- **EXERCISE BRIEF**
Nothing may be added, dropped, or altered; restate the listing word for word.

- **INFORMATION PROVIDED**
--------------------------------
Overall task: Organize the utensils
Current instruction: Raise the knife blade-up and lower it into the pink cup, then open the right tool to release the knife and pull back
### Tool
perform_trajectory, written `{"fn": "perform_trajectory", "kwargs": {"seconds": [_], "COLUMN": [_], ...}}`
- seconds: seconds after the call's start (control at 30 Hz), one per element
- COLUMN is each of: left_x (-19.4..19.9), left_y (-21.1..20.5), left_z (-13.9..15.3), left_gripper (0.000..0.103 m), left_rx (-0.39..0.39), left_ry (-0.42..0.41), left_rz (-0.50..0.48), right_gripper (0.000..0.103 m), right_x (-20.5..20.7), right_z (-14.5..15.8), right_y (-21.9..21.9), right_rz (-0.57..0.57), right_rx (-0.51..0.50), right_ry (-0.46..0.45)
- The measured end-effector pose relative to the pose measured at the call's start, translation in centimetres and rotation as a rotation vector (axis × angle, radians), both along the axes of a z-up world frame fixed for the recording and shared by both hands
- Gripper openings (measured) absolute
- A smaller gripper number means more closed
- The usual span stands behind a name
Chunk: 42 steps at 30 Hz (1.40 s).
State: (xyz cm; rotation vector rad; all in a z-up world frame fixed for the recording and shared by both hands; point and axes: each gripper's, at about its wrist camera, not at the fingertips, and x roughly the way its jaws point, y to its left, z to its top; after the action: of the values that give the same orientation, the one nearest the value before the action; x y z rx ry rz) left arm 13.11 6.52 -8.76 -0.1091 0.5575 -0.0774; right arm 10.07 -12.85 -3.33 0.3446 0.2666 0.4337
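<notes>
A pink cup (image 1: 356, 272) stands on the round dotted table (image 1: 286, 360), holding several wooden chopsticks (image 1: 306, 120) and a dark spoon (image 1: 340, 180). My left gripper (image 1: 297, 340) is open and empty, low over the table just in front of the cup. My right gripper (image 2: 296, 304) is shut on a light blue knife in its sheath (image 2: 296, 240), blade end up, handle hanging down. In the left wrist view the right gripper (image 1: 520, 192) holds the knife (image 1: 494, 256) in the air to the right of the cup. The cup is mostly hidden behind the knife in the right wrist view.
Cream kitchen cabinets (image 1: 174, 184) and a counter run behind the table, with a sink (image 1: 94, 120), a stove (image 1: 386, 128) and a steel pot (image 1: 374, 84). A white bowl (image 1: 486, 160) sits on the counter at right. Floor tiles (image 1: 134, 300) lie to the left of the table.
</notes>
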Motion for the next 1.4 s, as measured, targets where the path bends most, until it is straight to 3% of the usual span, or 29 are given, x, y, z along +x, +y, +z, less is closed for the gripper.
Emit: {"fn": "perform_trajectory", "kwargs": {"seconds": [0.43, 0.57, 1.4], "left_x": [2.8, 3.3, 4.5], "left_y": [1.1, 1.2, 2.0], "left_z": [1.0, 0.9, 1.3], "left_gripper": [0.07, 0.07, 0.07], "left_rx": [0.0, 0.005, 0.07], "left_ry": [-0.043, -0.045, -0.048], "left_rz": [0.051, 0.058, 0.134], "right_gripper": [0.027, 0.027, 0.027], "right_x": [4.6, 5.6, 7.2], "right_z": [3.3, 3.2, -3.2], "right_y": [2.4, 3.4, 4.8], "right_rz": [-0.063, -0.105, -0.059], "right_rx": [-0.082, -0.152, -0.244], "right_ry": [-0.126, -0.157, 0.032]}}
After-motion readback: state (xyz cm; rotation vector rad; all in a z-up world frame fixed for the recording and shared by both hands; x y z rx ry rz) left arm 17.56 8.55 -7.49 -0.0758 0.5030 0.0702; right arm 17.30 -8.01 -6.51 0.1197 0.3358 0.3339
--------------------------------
- **RESPONSE TO THE EXERCISE**
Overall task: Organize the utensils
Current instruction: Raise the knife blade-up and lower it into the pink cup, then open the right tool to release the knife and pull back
### Tool
perform_trajectory, written `{"fn": "perform_trajectory", "kwargs": {"seconds": [_], "COLUMN": [_], ...}}`
- seconds: seconds after the call's start (control at 30 Hz), one per element
- COLUMN is each of: left_x (-19.4..19.9), left_y (-21.1..20.5), left_z (-13.9..15.3), left_gripper (0.000..0.103 m), left_rx (-0.39..0.39), left_ry (-0.42..0.41), left_rz (-0.50..0.48), right_gripper (0.000..0.103 m), right_x (-20.5..20.7), right_z (-14.5..15.8), right_y (-21.9..21.9), right_rz (-0.57..0.57), right_rx (-0.51..0.50), right_ry (-0.46..0.45)
- The measured end-effector pose relative to the pose measured at the call's start, translation in centimetres and rotation as a rotation vector (axis × angle, radians), both along the axes of a z-up world frame fixed for the recording and shared by both hands
- Gripper openings (measured) absolute
- A smaller gripper number means more closed
- The usual span stands behind a name
Chunk: 42 steps at 30 Hz (1.40 s).
State: (xyz cm; rotation vector rad; all in a z-up world frame fixed for the recording and shared by both hands; point and axes: each gripper's, at about its wrist camera, not at the fingertips, and x roughly the way its jaws point, y to its left, z to its top; after the action: of the values that give the same orientation, the one nearest the value before the action; x y z rx ry rz) left arm 13.11 6.52 -8.76 -0.1091 0.5575 -0.0774; right arm 10.07 -12.85 -3.33 0.3446 0.2666 0.4337
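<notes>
A pink cup (image 1: 356, 272) stands on the round dotted table (image 1: 286, 360), holding several wooden chopsticks (image 1: 306, 120) and a dark spoon (image 1: 340, 180). My left gripper (image 1: 297, 340) is open and empty, low over the table just in front of the cup. My right gripper (image 2: 296, 304) is shut on a light blue knife in its sheath (image 2: 296, 240), blade end up, handle hanging down. In the left wrist view the right gripper (image 1: 520, 192) holds the knife (image 1: 494, 256) in the air to the right of the cup. The cup is mostly hidden behind the knife in the right wrist view.
Cream kitchen cabinets (image 1: 174, 184) and a counter run behind the table, with a sink (image 1: 94, 120), a stove (image 1: 386, 128) and a steel pot (image 1: 374, 84). A white bowl (image 1: 486, 160) sits on the counter at right. Floor tiles (image 1: 134, 300) lie to the left of the table.
</notes>
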Motion for the next 1.4 s, as measured, targets where the path bends most, until it is straight to 3% of the usual span, or 29 are given, x, y, z along +x, +y, +z, less is closed for the gripper.
Emit: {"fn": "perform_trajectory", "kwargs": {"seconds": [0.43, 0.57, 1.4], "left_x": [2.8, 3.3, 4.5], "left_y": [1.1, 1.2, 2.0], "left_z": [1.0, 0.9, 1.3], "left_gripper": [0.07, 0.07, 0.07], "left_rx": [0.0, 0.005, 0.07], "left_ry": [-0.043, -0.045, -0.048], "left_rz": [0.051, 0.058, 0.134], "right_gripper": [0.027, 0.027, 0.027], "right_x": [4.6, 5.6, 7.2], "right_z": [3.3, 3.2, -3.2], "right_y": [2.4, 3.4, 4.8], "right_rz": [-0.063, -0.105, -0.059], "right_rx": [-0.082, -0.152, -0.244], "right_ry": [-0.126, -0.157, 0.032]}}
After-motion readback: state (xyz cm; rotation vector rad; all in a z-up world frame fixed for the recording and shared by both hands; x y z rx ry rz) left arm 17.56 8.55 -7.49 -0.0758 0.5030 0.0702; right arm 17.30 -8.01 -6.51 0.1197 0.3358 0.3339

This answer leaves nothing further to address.